В холле аэровокзала я взяла в автомате входной билет. Внутри было многолюдно, шумно, и мне стало не по себе. Я поднялась на эскалаторе на верхнюю террасу. По взлетной полосе бежал белый с голубой полосой «боинг» компании «Эр–Франс», какие–то люди в канареечно–желтых комбинезонах суетились на поле. Пассажиры цепочкой послушно шли к большому самолету, а один из летчиков, засунув руки в карманы, бродил взад и вперед, подбивая ногой камешек.

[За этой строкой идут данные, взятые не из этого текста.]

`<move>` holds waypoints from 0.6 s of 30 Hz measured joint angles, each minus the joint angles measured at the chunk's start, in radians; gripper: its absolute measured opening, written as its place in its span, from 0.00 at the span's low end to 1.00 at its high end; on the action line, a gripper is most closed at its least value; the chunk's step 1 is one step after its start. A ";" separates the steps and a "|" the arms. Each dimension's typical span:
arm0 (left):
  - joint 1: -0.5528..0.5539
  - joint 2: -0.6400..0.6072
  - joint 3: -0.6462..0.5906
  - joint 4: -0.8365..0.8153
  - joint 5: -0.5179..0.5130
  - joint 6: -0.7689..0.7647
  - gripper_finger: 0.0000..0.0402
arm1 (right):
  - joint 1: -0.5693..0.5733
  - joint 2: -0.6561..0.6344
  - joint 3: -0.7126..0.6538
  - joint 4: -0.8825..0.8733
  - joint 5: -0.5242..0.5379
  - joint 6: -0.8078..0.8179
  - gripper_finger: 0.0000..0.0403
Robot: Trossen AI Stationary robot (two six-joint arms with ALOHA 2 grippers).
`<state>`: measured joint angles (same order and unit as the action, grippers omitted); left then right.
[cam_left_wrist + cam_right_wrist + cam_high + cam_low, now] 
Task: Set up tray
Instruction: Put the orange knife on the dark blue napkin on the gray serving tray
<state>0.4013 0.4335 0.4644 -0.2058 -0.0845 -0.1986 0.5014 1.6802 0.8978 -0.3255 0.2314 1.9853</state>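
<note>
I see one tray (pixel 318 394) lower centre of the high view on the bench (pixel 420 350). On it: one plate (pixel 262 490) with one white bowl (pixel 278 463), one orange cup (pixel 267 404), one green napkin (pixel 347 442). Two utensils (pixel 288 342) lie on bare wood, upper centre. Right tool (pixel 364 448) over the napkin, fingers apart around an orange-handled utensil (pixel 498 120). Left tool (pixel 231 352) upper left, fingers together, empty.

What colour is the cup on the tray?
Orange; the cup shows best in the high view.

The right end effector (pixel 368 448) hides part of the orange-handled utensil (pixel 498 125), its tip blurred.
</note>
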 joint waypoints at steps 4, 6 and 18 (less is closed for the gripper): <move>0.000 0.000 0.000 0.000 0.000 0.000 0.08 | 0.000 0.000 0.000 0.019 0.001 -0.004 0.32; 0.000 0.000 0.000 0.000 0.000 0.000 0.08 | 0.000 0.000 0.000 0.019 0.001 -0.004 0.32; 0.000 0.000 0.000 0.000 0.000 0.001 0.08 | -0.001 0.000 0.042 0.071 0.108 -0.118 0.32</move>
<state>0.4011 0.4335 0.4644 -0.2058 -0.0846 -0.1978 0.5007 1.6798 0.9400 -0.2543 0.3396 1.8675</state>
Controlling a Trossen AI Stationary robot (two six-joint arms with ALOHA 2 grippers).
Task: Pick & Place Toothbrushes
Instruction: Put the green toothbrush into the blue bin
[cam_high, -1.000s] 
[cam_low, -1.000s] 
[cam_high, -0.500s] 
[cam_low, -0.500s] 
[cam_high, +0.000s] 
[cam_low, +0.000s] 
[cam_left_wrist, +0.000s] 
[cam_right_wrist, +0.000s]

Потом я спустилась этажом ниже и поискала глазами этого летчика, но его уже не было – должно быть, он поднялся в самолет. Некоторое время я разглядывала забавные безделушки, выставленные в витринах, но самым забавным мне показалось мое собственное неясное отражение в стекле: какая–то девушка в белом костюме с золотистыми волосами. Нет, это не я.
Купив «Франс Суар», я зашла в бар и попыталась прочитать хотя бы заголовки, напечатанные крупным шрифтом: раз десять я прочла, что кто–то совершил что–то, но кто и что – так и не поняла. Я выпила «Дюбоннэ» с водкой, выкурила сигарету. Люди вставали из–за столиков, брали сдачу и улетали на другой конец света. Было ли мне хорошо или плохо – уже не помню. Я заказала второй бокал, затем третий, я говорила себе: «Дуреха, уж не собираешься ли ты участвовать в автомобильных гонках со столкновениями?
Чего ты добиваешься, собственно говоря?» И я убеждена, что уже тогда знала, чего хочу.
Правда, это еще не было чем–то ясным, определенным, просто какой–то зуд в голове, какое–то смутное беспокойство, тревога, что ли. Я слушала, как из громкоговорителя приглушенный, почти интимный женский голос без устали рассказывал, через какую дверь надо выйти, чтобы оказаться в Португалии или Аргентине. Я обещала себе, что когда–нибудь обязательно вернусь сюда, сяду за этот же самый столик, и еще что–то, сама не знаю что. Я расплатилась за аперитивы. Я сказала себе, что выпила их за здоровье своей Стремительной птицы. Вот и все. Потом я встала, собрала со столика сдачу и поехала к морю.
О, я не сразу призналась себе в своем намерении. Я очень здорово умею вступать в сделку с собственной совестью. Садясь в машину, я просто подумала, что ничего страшного не случится, если я часок – другой покатаюсь на ней, пусть даже Каравей узнает об этом – имею же я, в конце концов, право по дороге пообедать. Я прокачусь по Парижу, остановлюсь где–нибудь съесть бифштекс с жареной картошкой и выпить чашечку кофе, не торопясь проеду через Булонский лес и часа в четыре поставлю машину в сад Каравеев. Так? Так!